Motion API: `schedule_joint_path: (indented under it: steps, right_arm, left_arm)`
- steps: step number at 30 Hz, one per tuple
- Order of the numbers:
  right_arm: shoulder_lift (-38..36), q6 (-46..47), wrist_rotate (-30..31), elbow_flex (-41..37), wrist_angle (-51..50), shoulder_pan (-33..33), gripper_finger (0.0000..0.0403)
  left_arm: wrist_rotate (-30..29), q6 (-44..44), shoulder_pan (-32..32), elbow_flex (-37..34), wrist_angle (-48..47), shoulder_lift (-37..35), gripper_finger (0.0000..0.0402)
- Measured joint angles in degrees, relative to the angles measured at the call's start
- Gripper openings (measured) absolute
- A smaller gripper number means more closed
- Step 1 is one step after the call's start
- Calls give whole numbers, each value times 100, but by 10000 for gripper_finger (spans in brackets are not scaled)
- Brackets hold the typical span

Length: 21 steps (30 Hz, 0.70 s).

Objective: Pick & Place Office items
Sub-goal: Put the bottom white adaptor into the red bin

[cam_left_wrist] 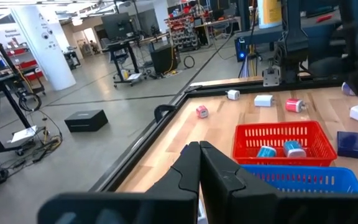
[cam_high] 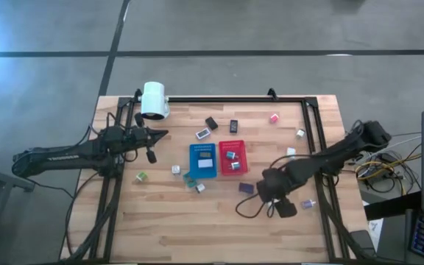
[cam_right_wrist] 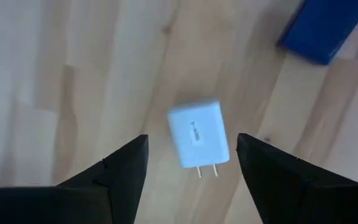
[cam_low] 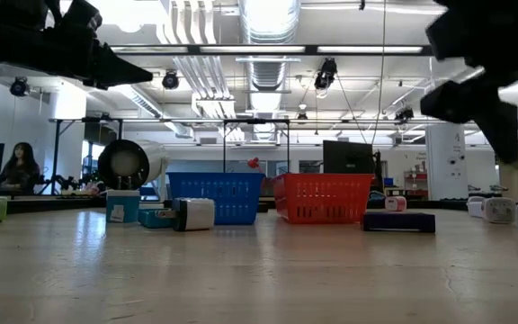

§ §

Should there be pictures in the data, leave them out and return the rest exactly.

§ **Task output**:
Motion API: `schedule_joint_path: (indented under it: steps, right_arm, left_arm)`
- steps: step number at 30 Hz, one per tuple
- Order of the numbers:
  right_arm: shoulder_lift (-38..36), q6 (-46..47), wrist_rotate (-30..31), elbow_flex (-41..37), wrist_angle (-51..50), shoulder_pan (-33..33), gripper_finger (0.0000..0.0403)
  left_arm: wrist_rotate (-30..29), q6 (-44..44), shoulder_pan (-32..32), elbow_flex (-37..34), wrist_angle (-48..47), shoulder_lift (-37..35), gripper_finger (0.0000..0.0402)
- Measured joint angles in degrees, relative to the angles measured at the call's start
- Gripper openings (measured) absolute
- A smaller gripper number means more closed
- Step 1 is one step after the call's start
- Calls give whole numbers, each value times 100, but by 10000 for gripper_finger (spans in brackets are not scaled)
- Brackets hold the typical span

Length: 21 steps (30 Hz, 0.70 s).

Objective: Pick & Place Office items
Sub-goal: Put the bottom white adaptor into the red bin

[cam_left_wrist] 
[cam_high] 
[cam_right_wrist] 
[cam_low] 

No other output belongs to this answer.